The five-year break-even inflation rate of UK jumped 3 basis points to 2.587 per cent, breaking thirteen months record.
Following the Brexit referendum the UK inflation expectations have accelerated amid widespread anticipation the sterling may collapse and lead to price rises.
July was the first full month following UK’s vote for leaving European Union (EU) and rise in inflation expectations came from it, reaching 0.6 per cent. In June it was 0.5 per cent.
The expectation of Bank of England is the inflation to overshoot the 2 per cent target in next year. However, policymakers will be keeping interest rates low to meet the target.

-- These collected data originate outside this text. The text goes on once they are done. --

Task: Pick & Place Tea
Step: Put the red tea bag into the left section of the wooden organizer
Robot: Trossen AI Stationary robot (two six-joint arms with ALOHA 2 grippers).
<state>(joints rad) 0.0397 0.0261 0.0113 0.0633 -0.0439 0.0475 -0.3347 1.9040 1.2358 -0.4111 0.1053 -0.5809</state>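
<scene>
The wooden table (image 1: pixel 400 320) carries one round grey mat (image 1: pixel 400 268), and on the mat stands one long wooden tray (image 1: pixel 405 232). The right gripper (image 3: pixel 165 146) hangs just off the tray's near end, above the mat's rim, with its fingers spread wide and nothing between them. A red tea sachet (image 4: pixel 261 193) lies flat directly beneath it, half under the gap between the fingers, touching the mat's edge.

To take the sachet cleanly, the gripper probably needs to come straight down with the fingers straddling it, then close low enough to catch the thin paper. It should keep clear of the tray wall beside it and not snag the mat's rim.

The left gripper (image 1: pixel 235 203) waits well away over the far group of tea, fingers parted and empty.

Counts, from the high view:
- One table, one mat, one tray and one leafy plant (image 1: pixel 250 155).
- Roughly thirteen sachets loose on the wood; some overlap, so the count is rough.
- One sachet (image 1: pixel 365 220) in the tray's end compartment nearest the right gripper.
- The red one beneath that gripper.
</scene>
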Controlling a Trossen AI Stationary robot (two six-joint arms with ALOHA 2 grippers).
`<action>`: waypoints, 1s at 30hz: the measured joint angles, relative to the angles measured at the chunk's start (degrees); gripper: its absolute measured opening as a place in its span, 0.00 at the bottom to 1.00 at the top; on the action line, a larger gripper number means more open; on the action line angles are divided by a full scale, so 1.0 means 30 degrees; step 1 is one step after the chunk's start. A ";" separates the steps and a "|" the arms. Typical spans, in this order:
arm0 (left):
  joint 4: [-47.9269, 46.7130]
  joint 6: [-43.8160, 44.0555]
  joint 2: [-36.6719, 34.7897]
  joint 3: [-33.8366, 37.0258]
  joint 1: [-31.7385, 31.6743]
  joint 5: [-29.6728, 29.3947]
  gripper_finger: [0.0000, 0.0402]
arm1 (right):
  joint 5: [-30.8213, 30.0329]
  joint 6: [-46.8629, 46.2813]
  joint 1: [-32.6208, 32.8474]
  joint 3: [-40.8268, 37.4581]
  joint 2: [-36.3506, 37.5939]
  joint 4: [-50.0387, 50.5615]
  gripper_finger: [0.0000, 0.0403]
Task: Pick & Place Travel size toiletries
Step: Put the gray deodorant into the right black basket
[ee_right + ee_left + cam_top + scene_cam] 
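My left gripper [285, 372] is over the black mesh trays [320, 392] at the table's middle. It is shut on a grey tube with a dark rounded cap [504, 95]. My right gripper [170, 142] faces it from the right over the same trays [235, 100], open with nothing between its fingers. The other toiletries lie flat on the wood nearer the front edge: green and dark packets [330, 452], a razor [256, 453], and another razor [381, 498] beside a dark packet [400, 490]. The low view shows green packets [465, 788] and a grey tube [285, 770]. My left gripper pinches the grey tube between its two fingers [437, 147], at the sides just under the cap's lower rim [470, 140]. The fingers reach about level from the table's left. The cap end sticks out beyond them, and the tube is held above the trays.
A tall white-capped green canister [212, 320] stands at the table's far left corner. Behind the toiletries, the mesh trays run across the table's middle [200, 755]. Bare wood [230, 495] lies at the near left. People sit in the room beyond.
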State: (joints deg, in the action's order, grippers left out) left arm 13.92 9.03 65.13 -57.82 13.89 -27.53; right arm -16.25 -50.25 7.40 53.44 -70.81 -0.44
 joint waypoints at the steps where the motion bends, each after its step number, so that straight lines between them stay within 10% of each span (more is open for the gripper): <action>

Berenberg senior UK economist Kallum Pickering said, “Looking far ahead to the post-EU UK, the outlook for inflation becomes highly uncertain.”
He added inflation will simply be the product of demand and supply conditions in the long run and limited access to single market could bring down investment, trade as well as immigration. In the long run this could hurt supply potential of the economy.
Experts believe the Brexit effect may not be of long-term in terms of inflammation and interst rates could be increased in long run.
Samuel Tombs at Pantheon Macroeconomics, said: “Sterling’s sharp depreciation is entirely responsible for the pick-up in CPI inflation in July.”